In both instances, simply walking gently down the path of understanding why the attorney made the initial demand and why the client insists upon starting at a higher demand may be all it takes to untangle the mess and advance the negotiation instead of jump backwards and head towards an impasse.  One of the best ways to avoid this is to question the lawyers before the mediation hearing as to any pre-mediation settlement dialogues and whether anything has changed to cause them to re-evaluate those numbers as a starting place.  They will likely reveal their issues during that pre-mediation conference call and allow you to break through this ethical minefield with all parties and their counsel in tact.
What do you do when there is this apparent reversal or re-appraisal at the mediation hearing?

Thursday, June 5, 2014

Foreign Exchange: When Eastern Yuan meet Western Dollars

This week I mediated an interesting dispute between a Chinese employer and it's former employee, who was an American citizen working in America for the Company at the time of the termination of his contract.  It was interesting to learn that apparently the remedy in China for the wrongful termination of an employment agreement is a maximum of eight weeks of earnings.  Here, the remedy may include actual lost earnings (back pay), front pay for some reasonable period of time (the reasonable amount of time estimated it will take to find alternative equivalent employment), emotional distress and attorneys fees.  In California, this often results in even higher settlements when issues surrounding wage and hours are factored in.  In this case, it amounted to a (confidential) six figure settlement.  But that is where the real cross-cultural challenge began, not ended.
As a student of International Relations in the 1970's, there simply was no discussion about concepts like "money laundering" and business ventures with the New Republic of China.  At that time, China was a Communist country which was not open to conducting business with U.S. citizens.  As I recall, it was not yet open to American tourists either.  So it was some surprise to learn that the Chinese employer here considered the problem of transferring hundreds of thousands of Chinese Yuan to America in a lump sum completely daunting.  In all likelihood, he believed it would be held up by the Chinese government and may take many months and great efforts to get the money out of the Country.  On the other hand, there was so much distrust between the parties that neither one were comfortable with a protracted payment plan which could be in the maximum of $10,000.00 USD increments.
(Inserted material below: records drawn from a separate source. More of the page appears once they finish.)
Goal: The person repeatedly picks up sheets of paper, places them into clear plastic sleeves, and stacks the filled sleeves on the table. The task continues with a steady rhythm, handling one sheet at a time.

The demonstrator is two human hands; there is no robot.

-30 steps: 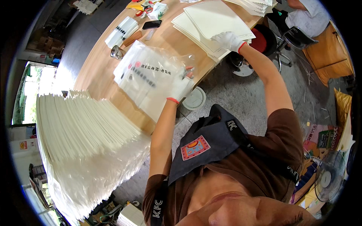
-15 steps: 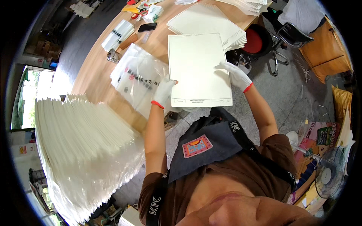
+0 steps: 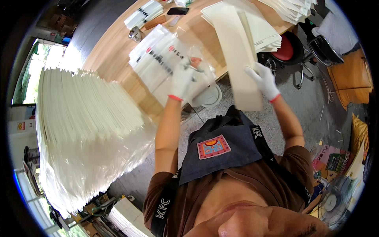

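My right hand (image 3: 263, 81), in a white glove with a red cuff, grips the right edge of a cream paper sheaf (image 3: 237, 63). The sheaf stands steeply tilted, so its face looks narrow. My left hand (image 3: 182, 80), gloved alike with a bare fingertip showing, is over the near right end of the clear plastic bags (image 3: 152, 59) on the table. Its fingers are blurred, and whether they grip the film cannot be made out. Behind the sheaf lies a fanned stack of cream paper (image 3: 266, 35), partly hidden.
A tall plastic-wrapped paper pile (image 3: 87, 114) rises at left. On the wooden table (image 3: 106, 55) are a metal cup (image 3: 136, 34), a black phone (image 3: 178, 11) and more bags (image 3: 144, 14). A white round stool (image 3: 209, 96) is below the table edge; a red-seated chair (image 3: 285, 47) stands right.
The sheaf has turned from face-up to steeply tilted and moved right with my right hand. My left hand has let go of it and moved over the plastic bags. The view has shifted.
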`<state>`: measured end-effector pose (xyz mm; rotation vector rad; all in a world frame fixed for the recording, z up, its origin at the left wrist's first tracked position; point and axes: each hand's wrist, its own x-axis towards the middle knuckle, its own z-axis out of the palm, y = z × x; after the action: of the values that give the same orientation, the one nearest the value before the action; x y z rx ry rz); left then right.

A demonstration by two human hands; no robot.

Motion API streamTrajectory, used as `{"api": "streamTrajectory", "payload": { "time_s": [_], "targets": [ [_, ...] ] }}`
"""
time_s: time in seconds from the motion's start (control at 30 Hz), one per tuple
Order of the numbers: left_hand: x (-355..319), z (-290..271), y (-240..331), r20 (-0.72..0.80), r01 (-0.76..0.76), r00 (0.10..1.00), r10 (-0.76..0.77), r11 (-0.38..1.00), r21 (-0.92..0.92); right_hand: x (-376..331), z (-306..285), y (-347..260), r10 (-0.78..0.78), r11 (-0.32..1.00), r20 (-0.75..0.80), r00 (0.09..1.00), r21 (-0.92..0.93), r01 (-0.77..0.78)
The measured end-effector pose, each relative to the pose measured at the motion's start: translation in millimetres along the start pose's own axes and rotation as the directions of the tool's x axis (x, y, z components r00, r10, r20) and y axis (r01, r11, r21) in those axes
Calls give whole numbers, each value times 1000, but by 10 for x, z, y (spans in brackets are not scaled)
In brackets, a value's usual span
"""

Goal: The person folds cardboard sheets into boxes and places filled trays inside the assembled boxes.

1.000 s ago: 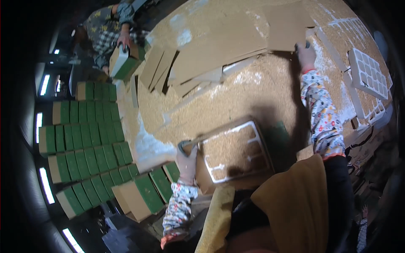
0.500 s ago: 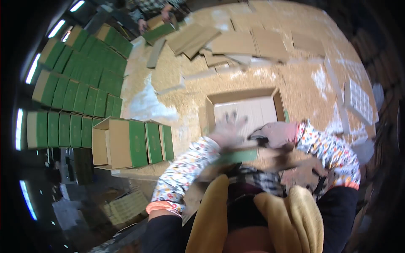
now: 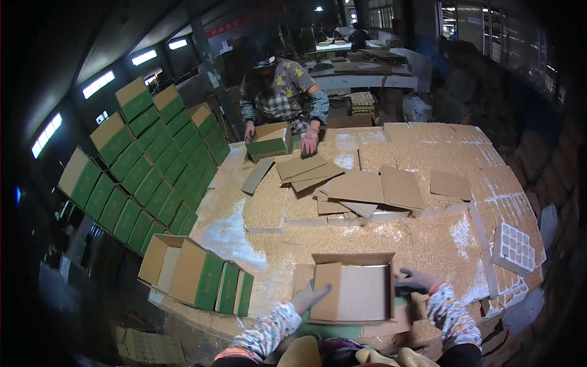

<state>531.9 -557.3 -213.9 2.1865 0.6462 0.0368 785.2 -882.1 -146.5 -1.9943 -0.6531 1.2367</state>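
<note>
An open-topped cardboard box (image 3: pixel 365 293), green outside, stands on the worktable in front of me. A brown cardboard panel (image 3: pixel 331 292) covers the left part of its inside; whether it is a flap or a loose sheet I cannot tell. My left hand (image 3: pixel 307 300), in a pale glove, is at the box's left side, its thumb over the panel and fingers behind the edge. Beside the right wall, my right hand (image 3: pixel 417 281) has its dark-tipped fingers apart, close to or touching the rim.
Green-and-brown boxes (image 3: pixel 131 174) are stacked at the left, with several more (image 3: pixel 208 278) on the table's near left corner. Flat cardboard sheets (image 3: pixel 361 186) lie mid-table. A white celled tray (image 3: pixel 512 248) sits at right. Across the table a co-worker (image 3: pixel 284 101) handles another box (image 3: pixel 269 142).
My view has tilted up, showing more of the room. My left hand has gone from over the box's inside to its left edge; my right hand is now beside the right wall. The brown panel now shows inside.
</note>
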Motion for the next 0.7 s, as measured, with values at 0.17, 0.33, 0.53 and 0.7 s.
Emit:
{"api": "streamTrajectory", "payload": {
  "time_s": [0.17,0.33,0.53,0.7],
  "targets": [
    [-243,260,55,-86,261,946,-314,889,-376,802,682,527,-2,978,-29,1000,-208,-4],
    [-276,-4,-207,-43,194,970,-238,874,-446,419,1163,388,-113,873,-209,971,446,198],
    [-1399,-1105,192,-615,-355,789,15,827,-435,72,1606,9,-110,436,-92,990,891,131],
    [-2532,-3190,-893,-948,-66,-319,-17,998,4,-187,2408,-1933,-236,385,-2,972,918,95]
  ]
}}
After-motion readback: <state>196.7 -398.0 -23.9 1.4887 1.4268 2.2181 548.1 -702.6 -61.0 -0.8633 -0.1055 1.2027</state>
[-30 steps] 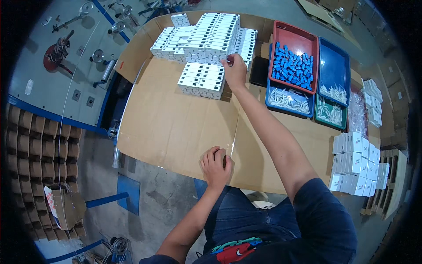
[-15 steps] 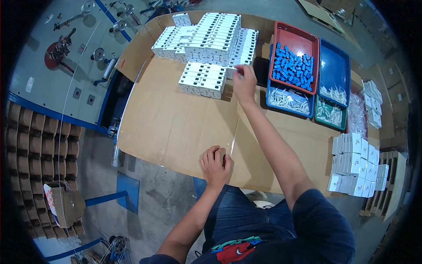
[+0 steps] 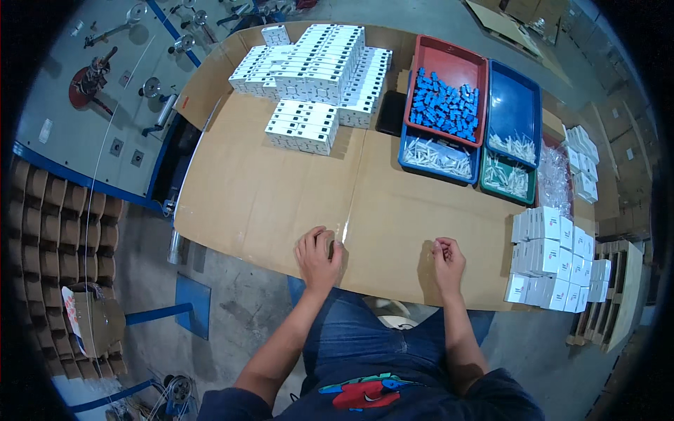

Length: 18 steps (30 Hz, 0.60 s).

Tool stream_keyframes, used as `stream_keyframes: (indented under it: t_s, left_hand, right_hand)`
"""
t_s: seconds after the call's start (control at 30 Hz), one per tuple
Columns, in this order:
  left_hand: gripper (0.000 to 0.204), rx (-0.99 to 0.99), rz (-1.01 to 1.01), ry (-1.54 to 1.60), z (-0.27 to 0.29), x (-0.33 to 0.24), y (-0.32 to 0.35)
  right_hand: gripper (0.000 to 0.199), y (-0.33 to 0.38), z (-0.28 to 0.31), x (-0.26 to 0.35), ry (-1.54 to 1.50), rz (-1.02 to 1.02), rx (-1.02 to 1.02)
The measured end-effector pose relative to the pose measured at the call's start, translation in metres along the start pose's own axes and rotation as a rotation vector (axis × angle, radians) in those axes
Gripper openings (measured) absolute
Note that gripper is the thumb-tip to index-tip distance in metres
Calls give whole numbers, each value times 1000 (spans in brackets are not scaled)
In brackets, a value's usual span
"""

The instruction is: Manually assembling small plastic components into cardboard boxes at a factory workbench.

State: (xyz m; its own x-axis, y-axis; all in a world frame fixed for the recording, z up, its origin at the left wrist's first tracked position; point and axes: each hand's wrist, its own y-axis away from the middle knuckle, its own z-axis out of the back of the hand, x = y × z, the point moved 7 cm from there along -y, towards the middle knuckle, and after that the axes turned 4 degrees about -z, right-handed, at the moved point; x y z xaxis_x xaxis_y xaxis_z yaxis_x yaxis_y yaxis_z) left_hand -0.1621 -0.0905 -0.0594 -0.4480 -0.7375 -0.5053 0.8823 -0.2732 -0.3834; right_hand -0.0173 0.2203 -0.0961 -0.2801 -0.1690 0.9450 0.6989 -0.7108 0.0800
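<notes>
My left hand rests on the cardboard-covered table close to its near edge. Its fingers are bent a little and apart, with nothing in them. To the right, my right hand is closed over the same cardboard, fingers curled together; whatever they hold, if anything, is hidden. Farther back stand stacked white box-shaped units with dark square openings, a low block in front of a taller pile. Neither hand touches them.
At the back right are a red tray of blue parts, blue trays and a green tray with white slim pieces. A dark flat object lies beside them. White boxes are stacked at the right edge.
My right hand has come back from beside the white stack to the near part of the table. My left hand stays on the cardboard. The whole view has shifted slightly.
</notes>
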Motion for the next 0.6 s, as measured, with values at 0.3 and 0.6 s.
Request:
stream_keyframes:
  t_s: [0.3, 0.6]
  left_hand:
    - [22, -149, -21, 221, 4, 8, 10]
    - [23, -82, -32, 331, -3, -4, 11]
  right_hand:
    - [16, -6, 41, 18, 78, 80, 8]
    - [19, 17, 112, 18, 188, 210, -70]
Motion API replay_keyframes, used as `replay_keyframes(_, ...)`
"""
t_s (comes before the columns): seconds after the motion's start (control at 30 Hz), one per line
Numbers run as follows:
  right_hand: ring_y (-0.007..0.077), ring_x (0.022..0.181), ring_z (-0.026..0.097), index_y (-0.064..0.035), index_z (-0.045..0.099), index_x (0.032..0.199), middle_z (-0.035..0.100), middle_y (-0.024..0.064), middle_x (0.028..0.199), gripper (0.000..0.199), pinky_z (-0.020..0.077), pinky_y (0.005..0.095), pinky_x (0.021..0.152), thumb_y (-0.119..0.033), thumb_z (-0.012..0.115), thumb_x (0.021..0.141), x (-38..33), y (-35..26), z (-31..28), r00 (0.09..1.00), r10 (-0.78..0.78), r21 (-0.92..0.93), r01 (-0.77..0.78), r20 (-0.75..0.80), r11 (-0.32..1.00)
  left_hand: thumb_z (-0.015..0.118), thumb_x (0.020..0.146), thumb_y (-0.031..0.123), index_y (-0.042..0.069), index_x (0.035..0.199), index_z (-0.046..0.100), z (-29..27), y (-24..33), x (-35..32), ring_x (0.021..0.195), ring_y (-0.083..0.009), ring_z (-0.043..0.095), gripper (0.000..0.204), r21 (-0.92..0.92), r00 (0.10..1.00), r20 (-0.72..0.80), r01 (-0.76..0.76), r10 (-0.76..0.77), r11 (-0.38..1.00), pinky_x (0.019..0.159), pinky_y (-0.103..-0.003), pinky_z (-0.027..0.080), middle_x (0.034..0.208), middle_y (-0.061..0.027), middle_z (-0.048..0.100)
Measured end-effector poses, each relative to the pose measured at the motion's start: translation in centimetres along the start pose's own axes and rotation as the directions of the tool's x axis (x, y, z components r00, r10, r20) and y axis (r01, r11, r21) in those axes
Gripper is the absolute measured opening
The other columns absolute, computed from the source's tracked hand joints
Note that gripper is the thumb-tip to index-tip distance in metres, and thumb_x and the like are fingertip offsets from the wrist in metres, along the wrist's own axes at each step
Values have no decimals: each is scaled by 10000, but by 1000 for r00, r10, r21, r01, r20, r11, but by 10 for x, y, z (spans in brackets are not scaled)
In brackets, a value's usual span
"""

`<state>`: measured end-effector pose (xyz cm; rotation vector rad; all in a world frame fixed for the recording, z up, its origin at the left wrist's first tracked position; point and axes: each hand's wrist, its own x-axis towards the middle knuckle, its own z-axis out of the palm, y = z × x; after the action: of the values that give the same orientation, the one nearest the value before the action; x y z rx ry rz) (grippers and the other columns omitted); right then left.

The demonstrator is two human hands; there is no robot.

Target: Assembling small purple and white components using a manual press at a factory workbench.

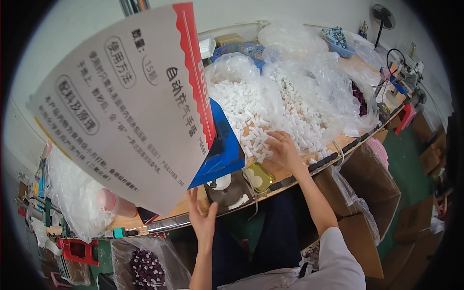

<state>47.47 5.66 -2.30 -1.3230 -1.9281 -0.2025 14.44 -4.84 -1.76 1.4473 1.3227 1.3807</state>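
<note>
Held up close, 1 printed card sits pinched in the left hand; the right hand, fingers spread, rests on white plastic pieces.

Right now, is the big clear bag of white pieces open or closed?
Open: the clear bag gapes, and white pieces spill onto the table beneath the right hand.

This is a small packing workshop: a long workbench heaped with white plastic parts in clear bags, cardboard boxes beneath, a fan by the wall.
</note>
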Motion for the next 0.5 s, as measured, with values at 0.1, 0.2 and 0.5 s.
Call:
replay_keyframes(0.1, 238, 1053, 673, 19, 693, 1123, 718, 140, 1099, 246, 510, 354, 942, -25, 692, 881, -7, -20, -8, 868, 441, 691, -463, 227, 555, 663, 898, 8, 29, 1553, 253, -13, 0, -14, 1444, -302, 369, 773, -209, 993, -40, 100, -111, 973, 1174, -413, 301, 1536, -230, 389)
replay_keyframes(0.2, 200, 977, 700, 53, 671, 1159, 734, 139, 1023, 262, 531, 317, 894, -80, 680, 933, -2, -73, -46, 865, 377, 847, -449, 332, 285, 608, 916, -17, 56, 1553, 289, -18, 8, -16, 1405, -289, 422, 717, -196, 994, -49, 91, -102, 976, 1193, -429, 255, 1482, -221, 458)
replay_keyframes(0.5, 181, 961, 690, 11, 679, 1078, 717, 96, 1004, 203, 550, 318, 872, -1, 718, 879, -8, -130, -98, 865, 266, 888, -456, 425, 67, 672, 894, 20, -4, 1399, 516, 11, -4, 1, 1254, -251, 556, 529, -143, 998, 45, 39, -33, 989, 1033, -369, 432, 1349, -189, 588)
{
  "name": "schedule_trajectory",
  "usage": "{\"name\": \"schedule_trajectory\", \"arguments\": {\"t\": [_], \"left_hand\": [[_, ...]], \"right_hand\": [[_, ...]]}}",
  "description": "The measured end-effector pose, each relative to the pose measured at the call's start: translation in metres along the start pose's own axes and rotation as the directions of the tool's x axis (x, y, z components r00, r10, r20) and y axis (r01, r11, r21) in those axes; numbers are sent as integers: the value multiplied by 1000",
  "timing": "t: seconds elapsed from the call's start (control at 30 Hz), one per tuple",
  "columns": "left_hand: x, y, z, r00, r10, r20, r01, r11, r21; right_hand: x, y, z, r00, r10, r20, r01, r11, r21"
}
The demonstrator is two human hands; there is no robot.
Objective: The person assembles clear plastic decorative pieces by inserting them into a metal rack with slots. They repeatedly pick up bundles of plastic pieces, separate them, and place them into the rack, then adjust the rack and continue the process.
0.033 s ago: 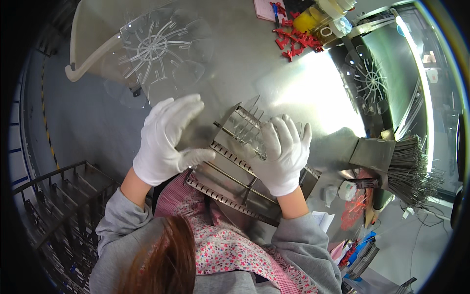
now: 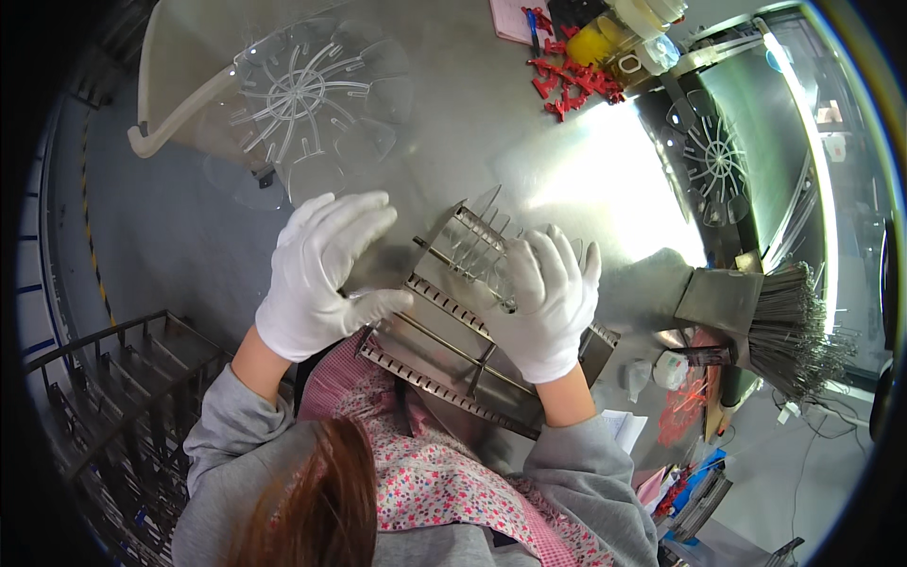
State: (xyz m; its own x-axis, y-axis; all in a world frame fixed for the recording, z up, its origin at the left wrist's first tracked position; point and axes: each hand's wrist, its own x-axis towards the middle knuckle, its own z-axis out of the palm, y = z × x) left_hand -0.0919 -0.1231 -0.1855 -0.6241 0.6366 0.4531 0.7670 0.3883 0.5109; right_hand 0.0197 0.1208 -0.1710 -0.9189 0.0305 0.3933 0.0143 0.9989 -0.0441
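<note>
My left hand (image 2: 326, 269), in a white glove, has its fingers stretched and its thumb apart, with no object visible in it. Its thumb lies close to the left side of a metal slotted rack (image 2: 444, 386). Over the rack's right part is my right hand (image 2: 548, 307), gloved in white too, its fingers spread and slightly bent. Several clear thin lens-like pieces (image 2: 475, 248) stand in the far part of the rack, beside the right hand's fingers. The right thumb and palm are partly hidden, so contact with these pieces is unclear.
Far left, a clear spoked moulding with lobes (image 2: 300, 94) overhangs a beige bin (image 2: 179, 118). Red plastic clips (image 2: 567, 90) lie near a yellow-filled container (image 2: 593, 40). A metal holder of wires (image 2: 794, 331) stands right, dark racks (image 2: 123, 397) left.
</note>
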Motion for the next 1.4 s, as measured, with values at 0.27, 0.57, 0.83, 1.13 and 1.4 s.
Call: {"name": "schedule_trajectory", "arguments": {"t": [0.27,0.57,0.83,1.13,1.4], "left_hand": [[-6,22,8,992,-124,-18,123,991,-42],[-16,36,10,958,-288,-18,272,923,-271],[-8,142,66,943,119,310,135,716,-685],[-11,195,109,476,271,836,879,-176,-444],[-10,168,90,549,243,800,802,118,-586]], "right_hand": [[13,4,-10,998,-4,69,-5,991,132],[-203,76,-93,656,715,243,-745,664,58],[-217,110,-43,506,814,284,-843,537,-37],[-168,64,-123,977,208,45,-180,694,697],[-102,40,-119,982,-144,-119,182,594,784]]}}
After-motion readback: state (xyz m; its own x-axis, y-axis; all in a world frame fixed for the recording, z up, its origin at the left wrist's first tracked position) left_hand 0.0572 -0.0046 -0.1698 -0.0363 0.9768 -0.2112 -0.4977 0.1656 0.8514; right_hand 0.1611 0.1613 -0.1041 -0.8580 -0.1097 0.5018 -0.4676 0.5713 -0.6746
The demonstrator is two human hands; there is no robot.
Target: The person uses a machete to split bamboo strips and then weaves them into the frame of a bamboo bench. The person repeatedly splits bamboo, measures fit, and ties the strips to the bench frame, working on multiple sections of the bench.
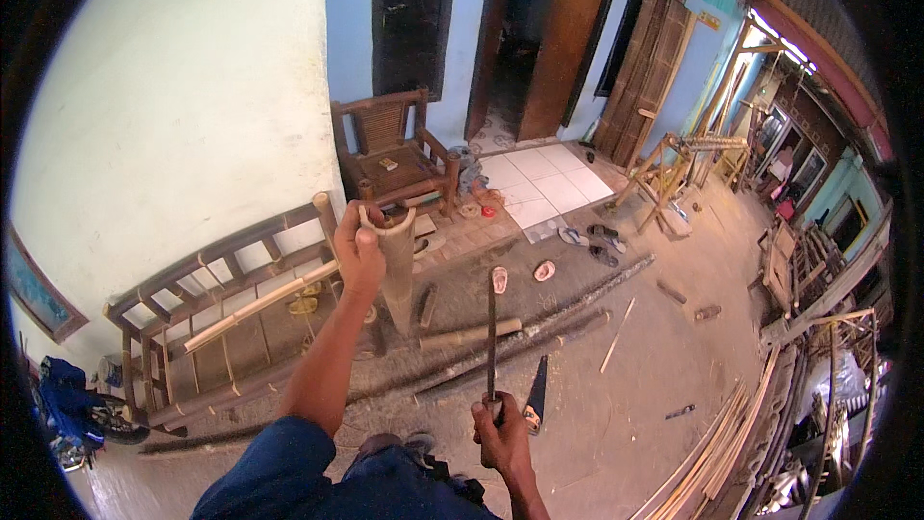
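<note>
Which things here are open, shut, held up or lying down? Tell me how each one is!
Left grip: closed on the bamboo piece
Bamboo piece: held up, hollow end on top, narrowing downward
Right grip: closed on the long blade
Long blade: held, pointing away from the person
Saw: lying on the ground
Wooden door: open
Pink sandals: on the ground, apart, unworn
Wooden armchair: upright

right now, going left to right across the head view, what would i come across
Blue motorbike → slatted bench → left hand → bamboo piece in its grip → right hand holding a long dark tool → handsaw → loose bundle of thin strips.
</note>
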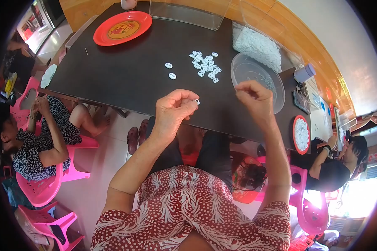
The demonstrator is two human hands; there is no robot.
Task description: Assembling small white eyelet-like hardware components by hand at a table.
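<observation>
Thumb and forefinger of my left hand (171, 112) pinch a small white plastic piece (197, 101) with a hole, above the table's near edge. My right hand (257, 99) hovers over the near side of a round clear plastic tub (246, 67) that holds tiny shiny bits. Its fingertips are pressed together; whatever they hold is too small to make out. Beyond my hands lies a loose pile of white oval pieces (205, 64), each with two holes. Left of that pile, two similar ovals (170, 70) lie apart on the dark table (125, 71).
A clear bag of white pieces (257, 45) stands behind the tub. At the far left is a red plate (102, 37); a red-rimmed dish (295, 134) of white pieces sits right. A lilac cup (304, 73) stands nearby. People sit on pink chairs at both sides.
</observation>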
That seemed to be the magic number which could fly under the radar of the government and not be flagged for scrutiny or held up upon transfer.
Ultimately, the creative and cooperative lawyers, once they arrived at a deal on the settlement of the case, agreed to using a Chinese escrow.  Defendant will put all of the money into an account, and the escrow will be charged with sending the funds over a period of months until fully paid directly to the Plaintiff's lawyer.   The use of a trustworthy neutral third party is, of course in my view, brilliant!
I offer this as a lesson in cross-cultural negotiation in an arena that I have never had to delve into before.  What creative ways have you developed to move money from one currency and country to another safely and legally?